In the process, the sunny, balmy overtones just make the Mediterranean coast feel all the more primal and liminal – bleak in its brilliance and elemental in the way it distills Katja to a few core impulses. That culminates with the extraordinary two-part conclusion, in which she sets up a nail bomb outside the Neo-Nazi couple’s caravan, then removes it, only to replace it a couple of days later, but this time waiting to be consumed in the blast.

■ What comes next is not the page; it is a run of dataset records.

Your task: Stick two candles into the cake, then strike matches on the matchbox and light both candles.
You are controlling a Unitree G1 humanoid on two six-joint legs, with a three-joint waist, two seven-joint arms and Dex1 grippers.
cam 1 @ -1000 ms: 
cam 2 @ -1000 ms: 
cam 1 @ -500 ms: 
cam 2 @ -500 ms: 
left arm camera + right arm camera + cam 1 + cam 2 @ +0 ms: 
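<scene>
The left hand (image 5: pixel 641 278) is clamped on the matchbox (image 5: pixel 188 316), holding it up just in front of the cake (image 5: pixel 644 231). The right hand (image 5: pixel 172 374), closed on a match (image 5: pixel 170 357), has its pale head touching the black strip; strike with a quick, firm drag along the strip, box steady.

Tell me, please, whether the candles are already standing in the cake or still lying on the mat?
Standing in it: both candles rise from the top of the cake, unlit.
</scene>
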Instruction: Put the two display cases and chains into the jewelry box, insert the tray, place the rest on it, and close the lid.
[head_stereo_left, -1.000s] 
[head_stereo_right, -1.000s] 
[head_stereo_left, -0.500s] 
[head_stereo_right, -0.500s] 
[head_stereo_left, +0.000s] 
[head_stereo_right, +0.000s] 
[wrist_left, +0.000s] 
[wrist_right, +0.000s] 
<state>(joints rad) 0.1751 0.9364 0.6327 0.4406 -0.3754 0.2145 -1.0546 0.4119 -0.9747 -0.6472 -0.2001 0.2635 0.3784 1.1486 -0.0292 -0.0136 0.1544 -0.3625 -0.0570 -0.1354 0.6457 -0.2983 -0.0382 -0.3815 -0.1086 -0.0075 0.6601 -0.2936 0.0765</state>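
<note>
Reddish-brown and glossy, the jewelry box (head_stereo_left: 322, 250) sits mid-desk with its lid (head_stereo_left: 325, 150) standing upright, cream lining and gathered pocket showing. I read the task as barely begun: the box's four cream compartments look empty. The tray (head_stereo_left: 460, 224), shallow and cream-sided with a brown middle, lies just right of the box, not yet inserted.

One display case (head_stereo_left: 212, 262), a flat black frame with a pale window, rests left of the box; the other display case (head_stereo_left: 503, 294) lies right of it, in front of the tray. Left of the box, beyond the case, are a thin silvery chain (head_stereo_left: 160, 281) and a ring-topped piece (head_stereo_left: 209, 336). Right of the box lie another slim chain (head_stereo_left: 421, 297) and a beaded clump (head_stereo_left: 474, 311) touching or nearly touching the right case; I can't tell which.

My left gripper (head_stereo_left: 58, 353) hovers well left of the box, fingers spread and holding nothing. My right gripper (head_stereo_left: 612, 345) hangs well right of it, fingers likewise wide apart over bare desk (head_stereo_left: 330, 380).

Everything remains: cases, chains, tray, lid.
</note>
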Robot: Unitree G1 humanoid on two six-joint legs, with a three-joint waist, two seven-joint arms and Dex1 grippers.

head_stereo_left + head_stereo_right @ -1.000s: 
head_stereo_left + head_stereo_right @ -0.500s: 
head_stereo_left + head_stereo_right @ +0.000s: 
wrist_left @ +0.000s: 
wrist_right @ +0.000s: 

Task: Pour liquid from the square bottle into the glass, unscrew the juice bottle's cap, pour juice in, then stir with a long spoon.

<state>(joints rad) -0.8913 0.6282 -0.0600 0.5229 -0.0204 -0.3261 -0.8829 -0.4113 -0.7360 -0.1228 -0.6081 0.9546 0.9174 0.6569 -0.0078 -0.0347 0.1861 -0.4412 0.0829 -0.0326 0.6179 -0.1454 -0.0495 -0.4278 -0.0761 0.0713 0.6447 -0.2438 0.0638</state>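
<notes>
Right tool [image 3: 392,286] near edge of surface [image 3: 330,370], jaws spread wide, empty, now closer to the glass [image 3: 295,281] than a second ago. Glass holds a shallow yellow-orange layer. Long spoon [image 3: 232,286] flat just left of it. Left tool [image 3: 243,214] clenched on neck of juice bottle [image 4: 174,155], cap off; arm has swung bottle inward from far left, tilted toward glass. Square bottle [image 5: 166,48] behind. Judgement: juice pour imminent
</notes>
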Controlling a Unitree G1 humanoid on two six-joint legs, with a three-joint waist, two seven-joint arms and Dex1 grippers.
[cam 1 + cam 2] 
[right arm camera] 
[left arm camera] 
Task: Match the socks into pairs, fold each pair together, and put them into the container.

Annihilating her own body along with those of the murderers, it feels as if this is the only way that Katja can properly commune with the trauamatic terrorist interface occupied by her husband and son, but also that even this individual imperative has somehow been swallowed up in a wider and more impersonal sense of ritual cleansing and sacrifice. Audaciously, it’s at just this moment that the rock music associated with Katja’s earlier vigilantism comes back into the frame, ending the film on a profoundly awkward, atonal and even absurd note that perhaps explains why it has been so unfavourably received by some critics. Yet it’s that atonality, and that inability to settle on a single register for visualizing small-scale terrorism that makes In the Fade so of its moment, as Akin executes the finely-tuned dissonance that only a master director can really pull off.